Cyber Incident Victim: GvW Graf von Westphalen
Date:
Dec 2023
Location:
Germany
Summary
A German law firm experienced a cyberattack causing temporary IT system and email access disruptions, though no client data was confirmed compromised. The incident prompted immediate notification to Hamburg’s data protection authority and law enforcement, with data restoration initiated in a secure environment. The firm committed to informing affected parties if forensic investigations revealed unauthorized data access. Recovery was accelerated by backup hardware and effective IT team response, enabling phone service restoration within days and full operational resumption shortly thereafter. While the attack’s specifics remain undisclosed due to ongoing investigations, it aligns with ransomware patterns involving extortion demands. Similar incidents have recently affected other law firms, with varying transparency in their public disclosures.

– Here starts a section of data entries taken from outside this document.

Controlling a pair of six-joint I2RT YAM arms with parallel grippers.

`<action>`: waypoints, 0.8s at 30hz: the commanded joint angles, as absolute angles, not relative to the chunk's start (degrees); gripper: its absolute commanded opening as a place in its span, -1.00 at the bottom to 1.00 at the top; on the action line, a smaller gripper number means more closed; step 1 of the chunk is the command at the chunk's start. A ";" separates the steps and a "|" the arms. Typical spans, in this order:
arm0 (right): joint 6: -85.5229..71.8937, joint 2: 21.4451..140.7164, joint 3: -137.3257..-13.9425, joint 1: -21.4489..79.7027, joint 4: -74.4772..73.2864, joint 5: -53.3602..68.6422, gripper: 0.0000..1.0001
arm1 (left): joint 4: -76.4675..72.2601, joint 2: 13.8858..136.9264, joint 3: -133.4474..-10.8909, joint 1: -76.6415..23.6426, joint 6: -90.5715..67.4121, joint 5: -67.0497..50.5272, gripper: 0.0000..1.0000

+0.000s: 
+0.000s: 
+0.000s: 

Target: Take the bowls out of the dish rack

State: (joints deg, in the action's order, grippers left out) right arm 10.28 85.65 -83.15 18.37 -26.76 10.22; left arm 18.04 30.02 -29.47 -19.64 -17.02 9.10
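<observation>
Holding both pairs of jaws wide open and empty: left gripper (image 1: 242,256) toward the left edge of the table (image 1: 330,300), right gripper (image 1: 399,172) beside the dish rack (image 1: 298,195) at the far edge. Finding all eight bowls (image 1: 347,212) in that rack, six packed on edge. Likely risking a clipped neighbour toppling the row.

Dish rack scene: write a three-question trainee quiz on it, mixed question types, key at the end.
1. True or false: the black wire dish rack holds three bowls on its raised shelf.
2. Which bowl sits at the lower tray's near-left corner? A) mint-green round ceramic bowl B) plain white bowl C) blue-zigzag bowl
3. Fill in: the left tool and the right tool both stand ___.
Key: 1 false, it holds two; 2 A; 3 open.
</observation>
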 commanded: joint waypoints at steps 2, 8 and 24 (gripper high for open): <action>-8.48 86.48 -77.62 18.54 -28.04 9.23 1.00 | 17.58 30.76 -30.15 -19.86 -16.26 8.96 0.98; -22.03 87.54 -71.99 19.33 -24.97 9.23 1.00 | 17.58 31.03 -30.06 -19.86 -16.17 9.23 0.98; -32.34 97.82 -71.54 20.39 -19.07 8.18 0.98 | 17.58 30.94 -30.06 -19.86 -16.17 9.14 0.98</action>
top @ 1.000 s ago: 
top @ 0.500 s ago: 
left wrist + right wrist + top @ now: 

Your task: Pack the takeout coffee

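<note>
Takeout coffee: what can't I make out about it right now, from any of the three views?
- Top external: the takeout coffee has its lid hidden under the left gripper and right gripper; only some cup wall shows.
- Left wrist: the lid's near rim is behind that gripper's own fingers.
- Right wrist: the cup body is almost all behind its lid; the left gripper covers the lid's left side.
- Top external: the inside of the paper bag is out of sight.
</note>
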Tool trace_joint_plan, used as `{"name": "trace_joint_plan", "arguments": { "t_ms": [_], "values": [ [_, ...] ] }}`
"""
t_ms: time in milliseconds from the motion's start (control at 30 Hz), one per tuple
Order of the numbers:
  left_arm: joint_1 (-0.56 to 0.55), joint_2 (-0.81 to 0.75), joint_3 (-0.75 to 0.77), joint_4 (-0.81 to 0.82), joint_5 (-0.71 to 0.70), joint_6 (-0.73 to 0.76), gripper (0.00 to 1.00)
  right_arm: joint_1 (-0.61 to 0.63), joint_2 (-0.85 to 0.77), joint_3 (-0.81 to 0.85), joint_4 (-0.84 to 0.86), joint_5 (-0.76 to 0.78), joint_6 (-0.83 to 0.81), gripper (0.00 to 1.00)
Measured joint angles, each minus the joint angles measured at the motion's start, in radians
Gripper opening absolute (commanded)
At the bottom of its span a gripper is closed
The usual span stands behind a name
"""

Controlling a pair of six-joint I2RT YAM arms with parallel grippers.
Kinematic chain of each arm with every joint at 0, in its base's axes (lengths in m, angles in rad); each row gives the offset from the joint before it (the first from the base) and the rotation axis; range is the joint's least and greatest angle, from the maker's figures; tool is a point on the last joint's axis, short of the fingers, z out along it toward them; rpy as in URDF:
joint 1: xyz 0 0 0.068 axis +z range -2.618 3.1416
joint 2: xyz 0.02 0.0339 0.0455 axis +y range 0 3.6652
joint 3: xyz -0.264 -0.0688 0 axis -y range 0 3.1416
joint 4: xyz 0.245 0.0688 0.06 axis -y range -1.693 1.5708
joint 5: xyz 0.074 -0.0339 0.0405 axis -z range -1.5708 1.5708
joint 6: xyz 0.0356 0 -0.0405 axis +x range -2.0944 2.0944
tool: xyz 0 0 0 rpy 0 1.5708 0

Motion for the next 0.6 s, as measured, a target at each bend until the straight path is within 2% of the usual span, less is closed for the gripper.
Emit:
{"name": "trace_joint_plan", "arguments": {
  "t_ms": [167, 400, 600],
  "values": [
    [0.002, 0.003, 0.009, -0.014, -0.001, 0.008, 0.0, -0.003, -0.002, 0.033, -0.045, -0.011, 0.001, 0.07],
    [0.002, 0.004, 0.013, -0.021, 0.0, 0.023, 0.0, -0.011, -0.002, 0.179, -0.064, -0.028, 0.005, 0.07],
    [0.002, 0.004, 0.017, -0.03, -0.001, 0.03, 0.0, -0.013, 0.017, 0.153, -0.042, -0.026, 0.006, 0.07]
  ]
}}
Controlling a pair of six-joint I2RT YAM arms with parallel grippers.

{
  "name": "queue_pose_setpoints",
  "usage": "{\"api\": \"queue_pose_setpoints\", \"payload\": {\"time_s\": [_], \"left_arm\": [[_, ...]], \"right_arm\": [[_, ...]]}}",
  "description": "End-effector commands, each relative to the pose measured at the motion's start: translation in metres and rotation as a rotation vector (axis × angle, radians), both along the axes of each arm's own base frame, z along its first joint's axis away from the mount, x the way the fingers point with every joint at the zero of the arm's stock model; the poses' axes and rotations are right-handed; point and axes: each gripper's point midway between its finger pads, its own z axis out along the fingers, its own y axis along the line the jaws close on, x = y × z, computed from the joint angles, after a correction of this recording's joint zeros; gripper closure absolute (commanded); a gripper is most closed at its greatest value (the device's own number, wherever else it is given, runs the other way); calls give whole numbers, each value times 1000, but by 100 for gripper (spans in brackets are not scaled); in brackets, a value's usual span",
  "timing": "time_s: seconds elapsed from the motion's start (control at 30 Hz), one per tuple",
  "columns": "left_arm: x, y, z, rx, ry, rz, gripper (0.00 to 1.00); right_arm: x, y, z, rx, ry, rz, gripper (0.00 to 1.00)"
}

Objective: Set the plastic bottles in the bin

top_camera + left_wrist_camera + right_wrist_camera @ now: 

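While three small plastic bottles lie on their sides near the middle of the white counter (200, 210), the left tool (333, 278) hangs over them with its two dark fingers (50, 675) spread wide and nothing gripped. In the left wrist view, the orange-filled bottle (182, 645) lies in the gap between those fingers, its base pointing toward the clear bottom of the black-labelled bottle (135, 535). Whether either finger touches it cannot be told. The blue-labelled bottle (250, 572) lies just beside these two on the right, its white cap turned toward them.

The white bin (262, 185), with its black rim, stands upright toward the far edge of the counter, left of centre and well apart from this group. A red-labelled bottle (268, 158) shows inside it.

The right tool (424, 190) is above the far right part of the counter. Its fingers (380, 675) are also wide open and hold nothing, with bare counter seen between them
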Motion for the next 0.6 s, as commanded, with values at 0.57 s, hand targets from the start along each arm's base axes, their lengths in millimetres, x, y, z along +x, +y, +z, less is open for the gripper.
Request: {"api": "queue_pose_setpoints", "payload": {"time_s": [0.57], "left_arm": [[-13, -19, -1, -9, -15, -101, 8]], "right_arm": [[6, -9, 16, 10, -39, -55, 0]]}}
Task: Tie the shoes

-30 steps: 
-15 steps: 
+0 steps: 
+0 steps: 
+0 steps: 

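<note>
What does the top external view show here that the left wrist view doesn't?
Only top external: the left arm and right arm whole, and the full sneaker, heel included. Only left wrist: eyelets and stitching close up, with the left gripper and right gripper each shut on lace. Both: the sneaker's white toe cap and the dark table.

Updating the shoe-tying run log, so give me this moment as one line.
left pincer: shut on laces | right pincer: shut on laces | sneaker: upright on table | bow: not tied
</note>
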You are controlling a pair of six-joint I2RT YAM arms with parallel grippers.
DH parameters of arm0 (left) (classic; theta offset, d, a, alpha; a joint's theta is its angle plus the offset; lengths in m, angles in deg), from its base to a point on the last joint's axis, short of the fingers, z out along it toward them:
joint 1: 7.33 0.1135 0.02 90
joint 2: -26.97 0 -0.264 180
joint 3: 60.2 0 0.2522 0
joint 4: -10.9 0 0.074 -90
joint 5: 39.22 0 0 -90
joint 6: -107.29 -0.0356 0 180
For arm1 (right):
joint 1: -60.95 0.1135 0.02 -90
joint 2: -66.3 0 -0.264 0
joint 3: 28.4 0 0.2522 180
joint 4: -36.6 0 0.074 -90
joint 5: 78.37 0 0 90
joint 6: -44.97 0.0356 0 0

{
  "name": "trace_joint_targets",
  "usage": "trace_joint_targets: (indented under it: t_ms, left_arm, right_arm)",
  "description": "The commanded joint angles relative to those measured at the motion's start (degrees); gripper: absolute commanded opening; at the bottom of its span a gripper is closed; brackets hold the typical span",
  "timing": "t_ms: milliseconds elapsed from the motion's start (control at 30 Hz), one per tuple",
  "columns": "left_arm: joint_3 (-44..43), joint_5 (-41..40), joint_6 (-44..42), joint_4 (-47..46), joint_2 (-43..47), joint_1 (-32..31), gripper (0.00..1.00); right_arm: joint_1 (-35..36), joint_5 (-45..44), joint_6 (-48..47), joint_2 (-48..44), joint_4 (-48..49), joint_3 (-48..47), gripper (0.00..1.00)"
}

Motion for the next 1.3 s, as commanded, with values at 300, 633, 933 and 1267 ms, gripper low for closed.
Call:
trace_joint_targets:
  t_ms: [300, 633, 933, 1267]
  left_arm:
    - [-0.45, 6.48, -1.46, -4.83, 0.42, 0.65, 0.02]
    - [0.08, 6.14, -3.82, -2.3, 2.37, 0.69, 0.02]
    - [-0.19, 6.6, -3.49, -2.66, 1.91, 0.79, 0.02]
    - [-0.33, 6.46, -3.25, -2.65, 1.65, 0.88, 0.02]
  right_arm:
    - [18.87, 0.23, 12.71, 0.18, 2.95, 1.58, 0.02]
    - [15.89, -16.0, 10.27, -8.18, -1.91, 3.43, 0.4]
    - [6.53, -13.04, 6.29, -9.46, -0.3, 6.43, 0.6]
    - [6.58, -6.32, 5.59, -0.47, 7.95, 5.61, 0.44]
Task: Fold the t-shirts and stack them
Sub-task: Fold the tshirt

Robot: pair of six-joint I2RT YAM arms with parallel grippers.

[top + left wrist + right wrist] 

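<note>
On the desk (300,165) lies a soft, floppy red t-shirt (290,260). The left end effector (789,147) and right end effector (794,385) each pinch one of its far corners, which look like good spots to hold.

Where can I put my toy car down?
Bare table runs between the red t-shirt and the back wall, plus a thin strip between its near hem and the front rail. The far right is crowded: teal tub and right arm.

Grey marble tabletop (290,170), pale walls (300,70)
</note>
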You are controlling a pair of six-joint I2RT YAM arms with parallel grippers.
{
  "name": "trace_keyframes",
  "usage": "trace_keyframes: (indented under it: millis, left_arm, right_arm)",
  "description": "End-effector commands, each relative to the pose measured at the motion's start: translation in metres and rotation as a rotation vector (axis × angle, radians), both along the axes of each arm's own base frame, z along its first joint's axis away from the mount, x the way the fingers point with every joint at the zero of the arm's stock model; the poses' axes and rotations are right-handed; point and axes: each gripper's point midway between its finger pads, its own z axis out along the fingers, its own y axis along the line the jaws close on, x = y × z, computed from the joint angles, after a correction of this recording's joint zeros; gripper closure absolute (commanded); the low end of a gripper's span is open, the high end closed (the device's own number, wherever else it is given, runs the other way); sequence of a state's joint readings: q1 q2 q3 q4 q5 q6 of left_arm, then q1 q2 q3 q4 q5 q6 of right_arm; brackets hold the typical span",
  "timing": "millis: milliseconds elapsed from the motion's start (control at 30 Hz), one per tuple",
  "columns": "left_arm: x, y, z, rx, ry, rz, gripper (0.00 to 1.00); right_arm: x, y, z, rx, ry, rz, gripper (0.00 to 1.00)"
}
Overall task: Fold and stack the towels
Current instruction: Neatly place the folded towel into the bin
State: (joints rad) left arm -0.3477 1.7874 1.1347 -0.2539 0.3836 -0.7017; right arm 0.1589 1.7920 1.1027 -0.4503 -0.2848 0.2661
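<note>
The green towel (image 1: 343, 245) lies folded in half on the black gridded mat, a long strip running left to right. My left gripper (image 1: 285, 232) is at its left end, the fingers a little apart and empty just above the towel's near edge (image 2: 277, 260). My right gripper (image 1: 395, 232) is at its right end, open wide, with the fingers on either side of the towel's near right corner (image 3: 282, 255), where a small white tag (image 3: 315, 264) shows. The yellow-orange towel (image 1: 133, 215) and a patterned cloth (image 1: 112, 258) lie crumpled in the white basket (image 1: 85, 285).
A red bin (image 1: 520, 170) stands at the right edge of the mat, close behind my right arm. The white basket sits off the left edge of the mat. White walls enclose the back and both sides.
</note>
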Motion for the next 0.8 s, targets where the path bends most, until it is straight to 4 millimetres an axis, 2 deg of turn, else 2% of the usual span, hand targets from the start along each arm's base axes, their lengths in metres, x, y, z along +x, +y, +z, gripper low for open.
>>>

| CIA Posture | Motives | Tactics, Techniques & Procedures |
|---|---|---|
| Available to members | 1 motive | 1 technique |
| Threat Actors | Type | Location |
|---|---|---|
| 0 actors | Available to members | Available to members |
Description
The cyber incident impacting GvW Graf von Westphalen occurred in December 2023, resulting in temporary disruption to the law firm’s IT systems and email communications. Attackers compromised access to portions of the firm’s infrastructure, though forensic investigations confirmed no exfiltration of client data occurred. GvW promptly notified the Hamburg State Office of Criminal Investigation (Landeskriminalamt) and Hamburg Commissioner for Data Protection and Freedom of Information, Thomas Fuchs, adhering to regulatory obligations. Immediate response actions included initiating data restoration processes within a secure IT environment to mitigate operational impacts. The firm committed to notifying affected individuals if subsequent forensic analysis revealed evidence of unauthorized data access, though no such evidence materialized according to available reports.
GvW restored critical functions through pre-existing contingency measures, including backup hardware, which accelerated recovery timelines. Landline telephone services resumed by December 18, 2023, followed by full system restoration announced by Managing Partner Dr. Robert Theissen on December 22 via borncity.com, confirming the firm was operational. Internal acknowledgments highlighted the role of IT leadership, with COO Ole Stahmer crediting long-term IT Head Frank Möller and the response team for limiting damage severity. Public communication regarding the attack was removed from GvW’s website by early January 2024, reflecting restored normalcy. The firm declined to disclose attack specifics or potential ransom demands, citing ongoing law enforcement investigations and standard protocols discouraging public commentary during active cases. Contextual industry references noted parallel incidents at firms like Kapellmann and Allen & Overy, contrasting GvW’s operational recovery timeline with varying transparency approaches observed across the legal sector.